Whether or not it had anything to do with his large size, by the dawn of 1912 the small French village had proven much too petit for Beauregard Roux. He dreamed of places full of automobiles and buildings so tall they blocked the sun; all Trouville-sur-Mer had to offer was a fish market and Beauregard’s own phrenology practice, kept afloat by his female neighbors. His fingers ached for skulls whose bumps he hadn’t read time and time again! So, on the first of March of that year — which was eldest daughter Emilienne’s eighth birthday, son René’s seventh, Margaux’s sixth, and Pierette’s fifth — Beauregard began to talk of a place he called Manhatine.

“In Manhatine,” he’d say to his neighbors while pumping water from the well outside his home, “whenever you need to take a bath or wash your face, you just turn the faucet, and there it is — not just water, mes camarades, but hot water. Can you imagine? Like being greeted by a little miracle every morning right there in your own bathtub.” And then he’d laugh gaily, making them suspect that Beauregard Roux was perhaps a little more unstable than they might have wished for someone so large.

It was to the dismay of the women in Trouville-sur-Mer — and the men, for there was no other character they liked better to discuss — that Beauregard sold his phrenology practice only one month later. He secured six third-class tickets aboard the maiden voyage of the SS France — one for each of his family members, with the exception of the family goat, of course. He taught his children the English words for the numbers one through ten and, in his enthusiasm, once told them that the streets in America were unlike anything they’d ever seen before — not covered in dirt like the ones in Trouville-sur-Mer, but paved in cobblestones of bronze.

“Gold,” my young grandmother, Emilienne, interrupted. If America was really the impressive place her father thought it was, then certainly the streets would be made of something better than bronze.

“Don’t be foolish,” Beauregard chided gently. “Even the Americans know better than to pave their streets in gold.”

The SS France, as I’ve come to learn in my research, was a marvel of French engineering. Over twice the size of any ship in the French merchant fleet, she would set a new precedent for speed, luxury, service, and cuisine for the French Line. Her maiden voyage departed from the bustling port of Le Havre, forty-two kilometers from Trouville-sur-Mer.

Le Havre of 1912 was a place clearly marked by the distinctions of class. Surrounded on the east by the villages of Montivilliers, Harfleur, and Gonfreville-l’Orcher, the Seine River separated the city from Honfleur. In the late eighteen hundreds, when the neighboring villages of Sanvic and Bléville were incorporated into Le Havre, an upper city developed above the ancient lower city with two parts linked by a complex network of eighty-nine stairs and a funicular. The hillside mansions of rich merchants and ship owners, all of whom had made their fortunes from Le Havre’s expansive port in the early nineteenth century, occupied the upper part. In the city’s center were the town hall, the Sous-Préfecture, the courthouse, the Le Havre Athletic Club, and the Turkish baths. There were museums and casinos and a number of lavish and expensive hotels. It was this Le Havre that gave birth to the impressionist movement; it was where Claude Monet was inspired to paint Impression, soleil levant.

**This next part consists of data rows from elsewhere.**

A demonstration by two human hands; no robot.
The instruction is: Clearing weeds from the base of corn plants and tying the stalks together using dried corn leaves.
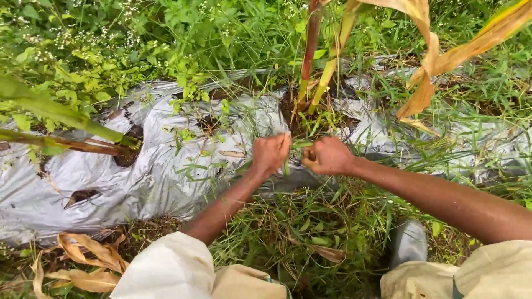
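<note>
1. Hands meet at the middle of the scene, over the near edge of a silver plastic mulch sheet point(166, 166) that covers the soil bed.
2. We see the left hand point(270, 153) closed in a fist around green grass blades point(293, 145); the blades pass out of the fist toward the right.
3. We see the right hand point(327, 156) also closed in a fist, gripping the same grass blades just beside the left hand. The two fists are near each other but do not touch.
4. The gripped grass blades lie between the two fists, just near of the planting hole point(299, 119) in the mulch sheet.
5. Two plant stalks point(318, 66), one reddish and one yellow-green, rise from that hole, directly far of the hands.
6. A dry yellow leaf point(426, 83) hangs from the upper right and ends to the right of the stalks.
7. A further stalk point(66, 143) lies tilted at the left and enters a second hole in the sheet.
8. Green weeds point(111, 50) with small white flowers fill the far left area behind the sheet.
9. Both forearms extend from the near edge; pale beige trousers point(177, 271) cover the knees at the near left and near right.
10. A grey boot point(408, 241) stands in the grass near the right knee.
11. Dry brown leaves point(88, 260) lie on the ground at the near left, beside the sheet edge.
</note>
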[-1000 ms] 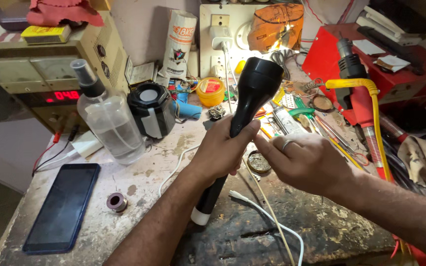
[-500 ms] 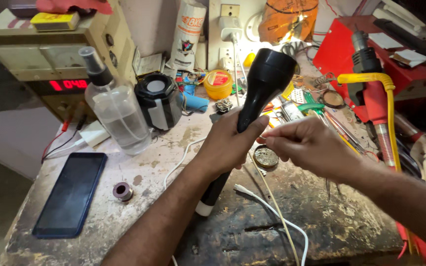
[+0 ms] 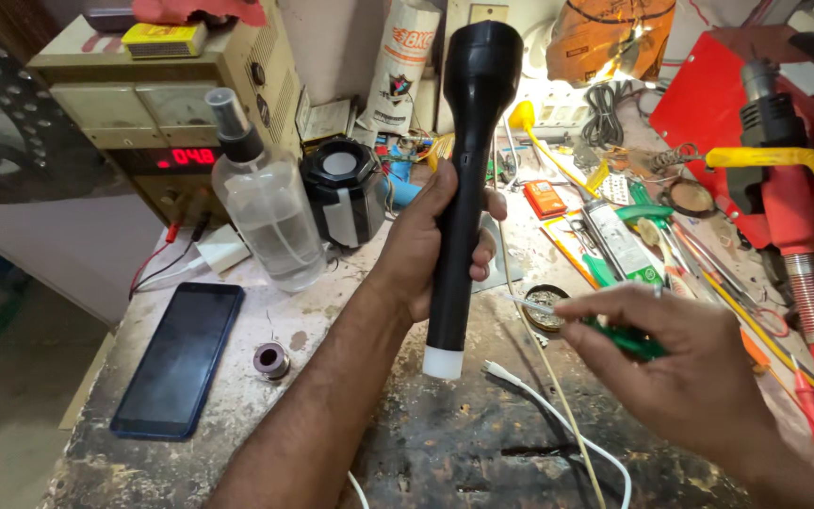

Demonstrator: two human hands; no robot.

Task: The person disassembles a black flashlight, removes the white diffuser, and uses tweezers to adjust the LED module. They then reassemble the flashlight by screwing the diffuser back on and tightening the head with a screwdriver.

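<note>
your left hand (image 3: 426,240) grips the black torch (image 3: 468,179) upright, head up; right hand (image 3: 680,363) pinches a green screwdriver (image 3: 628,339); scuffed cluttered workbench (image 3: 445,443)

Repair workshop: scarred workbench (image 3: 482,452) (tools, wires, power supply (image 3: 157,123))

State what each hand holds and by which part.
Left hand grips the long black plastic torch around its mid-barrel; right hand pinches the green-handled screwdriver by its handle.
</note>
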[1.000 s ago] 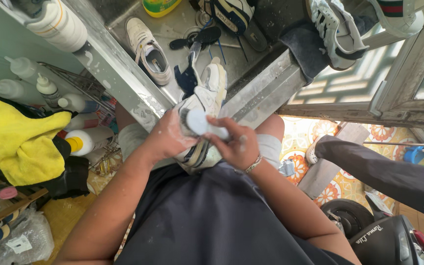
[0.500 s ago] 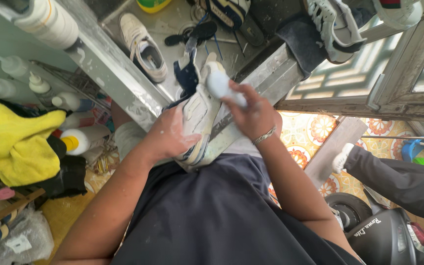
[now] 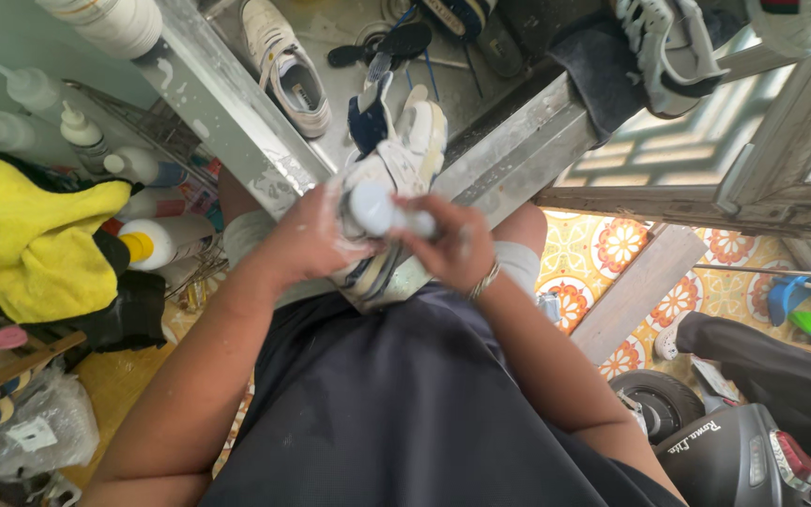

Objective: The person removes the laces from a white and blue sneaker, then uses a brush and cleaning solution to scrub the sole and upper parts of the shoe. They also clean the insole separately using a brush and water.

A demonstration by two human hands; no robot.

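Wet grey sink basin [image 3: 349, 141] fills the background, a metal rim crossing below it. Over that rim the right hand [image 3: 452, 246] grips a small white bottle [image 3: 374, 208], pressing its round end against a white-and-navy sneaker [image 3: 396, 164]. Left hand [image 3: 307, 239] clasps the sneaker from the side, fingers wet with foam. Another white sneaker [image 3: 288, 70] lies in the basin's far left corner; a yellow cloth [image 3: 25, 235] hangs at left

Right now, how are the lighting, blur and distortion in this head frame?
Head view: even daylight, brightest through the window grille; wide-angle bending of the grey metal sink edge; white-and-navy sneaker, left hand and right hand sharp enough, only slightly soft.
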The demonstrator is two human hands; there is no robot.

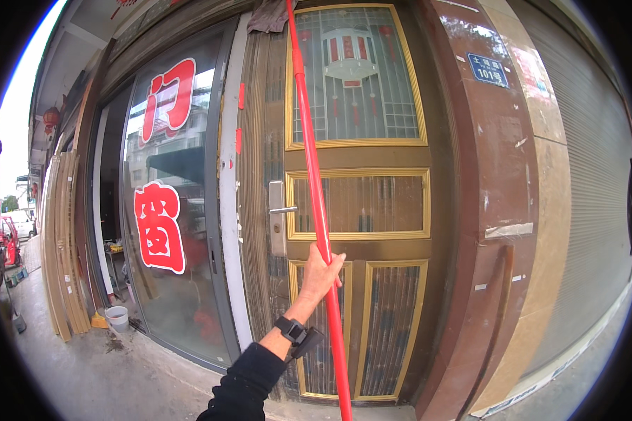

Meanwhile, the suburbs and old districts of Le Havre, where the working-class families lived, and the flat quarters near the port, where the sailors, dockworkers, and laborers worked, were neglected. Here dwelt the effects of grueling and unreliable employment, poor sewer systems, and unsanitary living conditions. Here the cemeteries were overwhelmed with the dead from the cholera outbreak of 1832. It was where consumption found its victims. Here were the bohemians, the red-light district, the cabaret with the effeminate master of ceremonies where a man could pay for a drink and a little entertainment without having to take off his hat. And while the rich Havrais in the upper part of the city raised a toast to many more blissful and successful years, those living in the slums rotted away in a toxic smelly mess of insalubrity, shit, promiscuity, and infant mortality.